Ao chegar ao aeroporto, caminhei vagarosamente até ela. Sabia que ela sentia e minha presença e que ali estaria. Segurou a minha mão, levou-a até sua boca e a beijou. Estava com os olhos marejados. Chorei também:


- Vamos embora.

- Você sabe que eu não vou. Eu quero ver. Quero ver! Quero ver para crer.

- Por que? O que importa?

- Importa – disse, apertando calorosamente minhas mãos.

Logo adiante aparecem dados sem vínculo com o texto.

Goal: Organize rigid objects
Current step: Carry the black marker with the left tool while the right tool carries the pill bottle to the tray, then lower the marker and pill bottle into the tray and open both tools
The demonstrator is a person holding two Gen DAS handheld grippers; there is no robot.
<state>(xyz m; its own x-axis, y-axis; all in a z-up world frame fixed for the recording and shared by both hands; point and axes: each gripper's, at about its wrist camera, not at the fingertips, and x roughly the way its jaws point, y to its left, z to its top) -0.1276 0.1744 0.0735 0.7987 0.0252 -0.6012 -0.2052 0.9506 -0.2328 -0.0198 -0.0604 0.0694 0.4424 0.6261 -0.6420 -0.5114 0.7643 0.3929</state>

Bruno caminhou calmamente até nós. Olhou com os olhos tristes como que pedisse a minha compreensão e eu o compreendia. Rebeca, não. Ficou de frente para ele, cruzou os braços e o fuzilou com seus grandes olhos amendoados. Não houve palavras. Olhos nos olhos por infinitos segundos e nenhuma sílaba saiu da boca de ambos. Não tive coragem também para cortar o silêncio. Era constrangedor. Como alguém tinha que fazer algo, o alto-falante anunciou. Era chegado o momento.


Os corações ficaram sobressaltados. Rebeca colocou a mão tampando a boca ainda fechada. Olhou fixamente para o rosto de seu ex-namorado e, incrédula, chorou.  Bruno manteve a cabeça baixa, mas pude ver que também chorava. Não havia mais tempo. Chegara o momento do ato final. Criei coragem e tomei a iniciativa. Coloquei a mão em seu ombro e ele passou-me a mala. Dei um forte abraço em Rebeca e desejei-lhe de todo o coração, ainda que em pensamento, toda a sorte do mundo.


Imagino o quanto e por quanto tempo Rebeca deve ter nos odiado. De uma hora para a outra, as duas pessoas que ela imaginava amá-la loucamente, na verdade “se amavam entre si”. Mas ela era é uma mulher incrível. É preciso ser grande para perdoar e ela nos perdoou.  


Nada acontece por acaso. Foram momentos difíceis, mas fundamentais para o nosso amadurecimento e para a construirmos a felicidade de que gozamos hoje. Não foi apenas Bruno que descobriu que me amava e eu a ele. Rebeca também descobriu que além de amar Bruno, também me amava. E nós, ao ficarmos longe dela também descobrimos que além de amarmos um ao outro também a amávamos. Só assim, pudemos viver os três, juntos e felizes, para sempre.